[DESCRIPTION OF THE TASK] Search the entries below for the word "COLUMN", then copy each line in which it is found.
::: SUPPLIED DATA
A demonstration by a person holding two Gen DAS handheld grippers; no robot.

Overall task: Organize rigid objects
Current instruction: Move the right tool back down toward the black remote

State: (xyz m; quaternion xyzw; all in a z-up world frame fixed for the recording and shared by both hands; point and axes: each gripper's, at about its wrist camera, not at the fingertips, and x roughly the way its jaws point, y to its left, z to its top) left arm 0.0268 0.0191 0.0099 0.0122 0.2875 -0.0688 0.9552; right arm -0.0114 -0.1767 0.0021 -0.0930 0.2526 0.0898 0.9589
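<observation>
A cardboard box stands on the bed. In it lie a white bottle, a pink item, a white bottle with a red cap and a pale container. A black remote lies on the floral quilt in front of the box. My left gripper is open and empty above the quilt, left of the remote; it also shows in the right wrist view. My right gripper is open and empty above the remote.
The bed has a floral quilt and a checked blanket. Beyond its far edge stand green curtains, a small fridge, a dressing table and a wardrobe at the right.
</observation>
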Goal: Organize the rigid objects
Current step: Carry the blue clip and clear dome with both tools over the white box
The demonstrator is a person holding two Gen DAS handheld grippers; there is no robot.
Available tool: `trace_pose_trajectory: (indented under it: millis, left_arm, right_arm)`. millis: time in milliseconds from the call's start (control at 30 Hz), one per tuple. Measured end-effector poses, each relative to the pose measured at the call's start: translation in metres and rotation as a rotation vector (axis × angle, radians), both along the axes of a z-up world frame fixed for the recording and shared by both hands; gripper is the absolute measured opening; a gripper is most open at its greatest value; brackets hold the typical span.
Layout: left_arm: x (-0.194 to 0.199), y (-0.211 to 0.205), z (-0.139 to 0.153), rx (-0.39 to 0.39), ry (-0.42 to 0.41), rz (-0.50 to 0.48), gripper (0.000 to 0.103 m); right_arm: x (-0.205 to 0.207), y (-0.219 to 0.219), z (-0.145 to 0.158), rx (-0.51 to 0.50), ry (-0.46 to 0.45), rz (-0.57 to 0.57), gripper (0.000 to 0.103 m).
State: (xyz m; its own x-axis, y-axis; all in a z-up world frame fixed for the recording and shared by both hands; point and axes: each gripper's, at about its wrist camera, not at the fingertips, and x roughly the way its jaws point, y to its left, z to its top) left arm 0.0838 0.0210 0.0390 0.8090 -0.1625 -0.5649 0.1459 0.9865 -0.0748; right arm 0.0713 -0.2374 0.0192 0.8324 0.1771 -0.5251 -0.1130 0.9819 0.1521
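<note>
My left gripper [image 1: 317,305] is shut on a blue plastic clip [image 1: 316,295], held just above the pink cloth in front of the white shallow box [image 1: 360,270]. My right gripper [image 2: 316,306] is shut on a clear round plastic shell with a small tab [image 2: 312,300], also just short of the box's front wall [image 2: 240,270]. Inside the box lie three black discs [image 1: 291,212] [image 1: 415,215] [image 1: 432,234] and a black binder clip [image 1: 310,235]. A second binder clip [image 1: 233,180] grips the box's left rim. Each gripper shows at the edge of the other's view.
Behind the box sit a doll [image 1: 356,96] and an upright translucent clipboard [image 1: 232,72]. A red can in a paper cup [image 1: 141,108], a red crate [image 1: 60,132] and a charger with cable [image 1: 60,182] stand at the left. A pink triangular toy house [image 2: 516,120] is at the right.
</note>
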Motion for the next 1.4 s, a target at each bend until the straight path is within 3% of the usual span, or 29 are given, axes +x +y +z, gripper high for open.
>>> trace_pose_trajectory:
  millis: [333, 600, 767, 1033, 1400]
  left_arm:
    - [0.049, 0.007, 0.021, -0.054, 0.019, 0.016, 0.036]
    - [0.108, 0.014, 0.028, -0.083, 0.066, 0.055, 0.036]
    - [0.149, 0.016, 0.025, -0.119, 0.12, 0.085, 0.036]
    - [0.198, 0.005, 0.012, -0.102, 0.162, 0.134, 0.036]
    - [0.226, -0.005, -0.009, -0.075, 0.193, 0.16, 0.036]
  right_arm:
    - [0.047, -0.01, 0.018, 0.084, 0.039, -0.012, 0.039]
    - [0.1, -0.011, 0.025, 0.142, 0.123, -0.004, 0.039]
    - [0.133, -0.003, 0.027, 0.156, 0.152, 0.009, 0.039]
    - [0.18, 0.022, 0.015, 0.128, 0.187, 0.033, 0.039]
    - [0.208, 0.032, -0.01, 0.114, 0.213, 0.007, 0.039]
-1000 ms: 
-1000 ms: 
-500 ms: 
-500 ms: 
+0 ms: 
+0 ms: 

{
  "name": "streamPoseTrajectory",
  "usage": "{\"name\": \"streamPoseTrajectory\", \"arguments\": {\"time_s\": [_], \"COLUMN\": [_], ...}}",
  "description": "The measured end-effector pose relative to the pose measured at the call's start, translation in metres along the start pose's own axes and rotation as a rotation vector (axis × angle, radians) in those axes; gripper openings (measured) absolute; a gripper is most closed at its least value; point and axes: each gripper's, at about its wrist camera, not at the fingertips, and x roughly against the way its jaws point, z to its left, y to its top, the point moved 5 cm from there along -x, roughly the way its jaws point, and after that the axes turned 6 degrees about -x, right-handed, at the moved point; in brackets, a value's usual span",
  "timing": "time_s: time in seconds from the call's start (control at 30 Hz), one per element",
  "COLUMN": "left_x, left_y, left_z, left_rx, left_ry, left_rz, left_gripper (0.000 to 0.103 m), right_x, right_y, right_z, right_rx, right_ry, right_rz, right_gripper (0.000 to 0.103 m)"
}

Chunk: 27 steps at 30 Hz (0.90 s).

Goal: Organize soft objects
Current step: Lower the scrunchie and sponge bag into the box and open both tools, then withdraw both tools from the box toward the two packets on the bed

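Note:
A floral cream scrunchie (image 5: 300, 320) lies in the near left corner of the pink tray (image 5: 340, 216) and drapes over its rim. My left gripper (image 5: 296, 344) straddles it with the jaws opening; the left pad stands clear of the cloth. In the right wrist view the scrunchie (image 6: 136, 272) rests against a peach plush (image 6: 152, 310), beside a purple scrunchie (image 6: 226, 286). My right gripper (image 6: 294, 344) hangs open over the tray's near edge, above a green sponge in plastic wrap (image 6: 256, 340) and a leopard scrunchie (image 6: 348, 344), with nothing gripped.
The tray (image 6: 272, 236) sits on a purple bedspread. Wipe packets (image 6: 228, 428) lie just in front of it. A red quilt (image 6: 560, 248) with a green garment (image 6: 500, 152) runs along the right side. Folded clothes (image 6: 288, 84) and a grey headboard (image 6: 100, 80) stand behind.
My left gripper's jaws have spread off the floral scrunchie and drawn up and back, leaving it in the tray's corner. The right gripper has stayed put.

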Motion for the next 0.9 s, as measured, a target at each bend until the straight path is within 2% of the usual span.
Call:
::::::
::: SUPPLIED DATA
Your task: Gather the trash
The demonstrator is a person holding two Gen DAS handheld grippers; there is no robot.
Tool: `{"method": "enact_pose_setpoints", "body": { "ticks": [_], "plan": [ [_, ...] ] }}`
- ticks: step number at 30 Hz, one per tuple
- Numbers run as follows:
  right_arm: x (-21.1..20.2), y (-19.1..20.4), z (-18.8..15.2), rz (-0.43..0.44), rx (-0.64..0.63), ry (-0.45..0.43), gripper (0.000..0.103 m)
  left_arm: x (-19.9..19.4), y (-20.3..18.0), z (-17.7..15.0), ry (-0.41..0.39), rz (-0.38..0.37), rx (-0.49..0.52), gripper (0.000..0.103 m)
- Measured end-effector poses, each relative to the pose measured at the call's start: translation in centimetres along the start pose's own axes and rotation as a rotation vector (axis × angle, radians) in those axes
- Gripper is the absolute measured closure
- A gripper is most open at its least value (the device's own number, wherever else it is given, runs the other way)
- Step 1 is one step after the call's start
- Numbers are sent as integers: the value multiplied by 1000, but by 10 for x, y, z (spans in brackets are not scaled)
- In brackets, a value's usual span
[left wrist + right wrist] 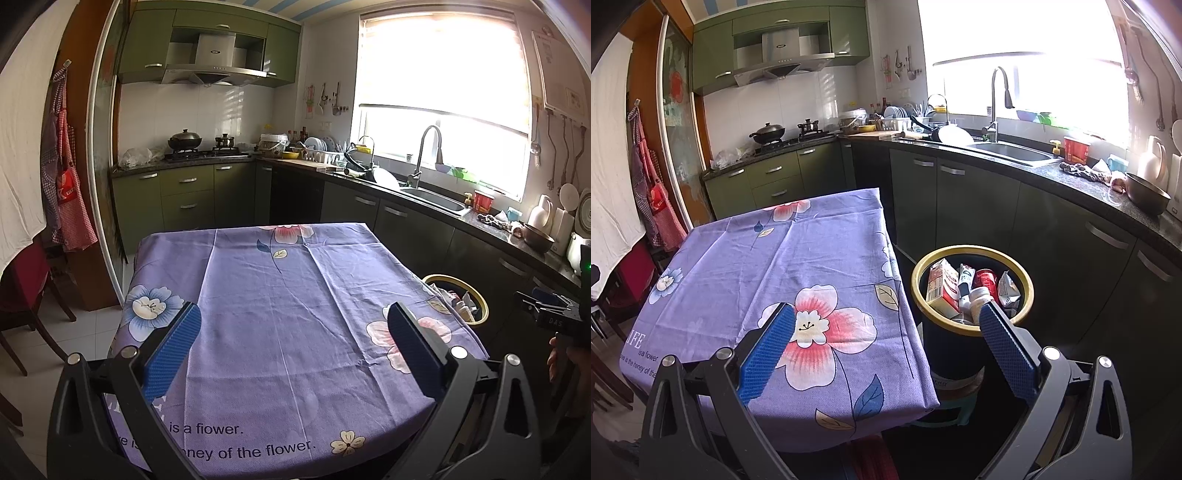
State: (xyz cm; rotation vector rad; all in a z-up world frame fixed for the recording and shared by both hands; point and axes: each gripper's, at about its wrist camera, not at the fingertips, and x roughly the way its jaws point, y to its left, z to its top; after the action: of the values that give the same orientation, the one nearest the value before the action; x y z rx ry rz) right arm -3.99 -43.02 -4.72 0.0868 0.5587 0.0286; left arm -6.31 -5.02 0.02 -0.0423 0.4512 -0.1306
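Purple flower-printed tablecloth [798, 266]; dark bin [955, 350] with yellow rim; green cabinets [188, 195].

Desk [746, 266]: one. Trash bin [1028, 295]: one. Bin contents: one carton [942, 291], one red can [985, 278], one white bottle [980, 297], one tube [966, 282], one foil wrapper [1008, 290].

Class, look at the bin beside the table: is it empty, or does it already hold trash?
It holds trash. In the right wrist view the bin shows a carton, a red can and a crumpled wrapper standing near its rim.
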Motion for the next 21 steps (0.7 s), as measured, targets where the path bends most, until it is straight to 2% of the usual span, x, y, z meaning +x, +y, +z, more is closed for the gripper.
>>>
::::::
[WRITTEN SOLUTION]
  "usage": "{\"name\": \"streamPoseTrajectory\", \"arguments\": {\"time_s\": [_], \"COLUMN\": [_], ...}}",
  "COLUMN": "left_x, left_y, left_z, left_rx, left_ry, left_rz, left_gripper (0.000 to 0.103 m), right_x, right_y, right_z, right_rx, right_ry, right_rz, right_gripper (0.000 to 0.103 m)"

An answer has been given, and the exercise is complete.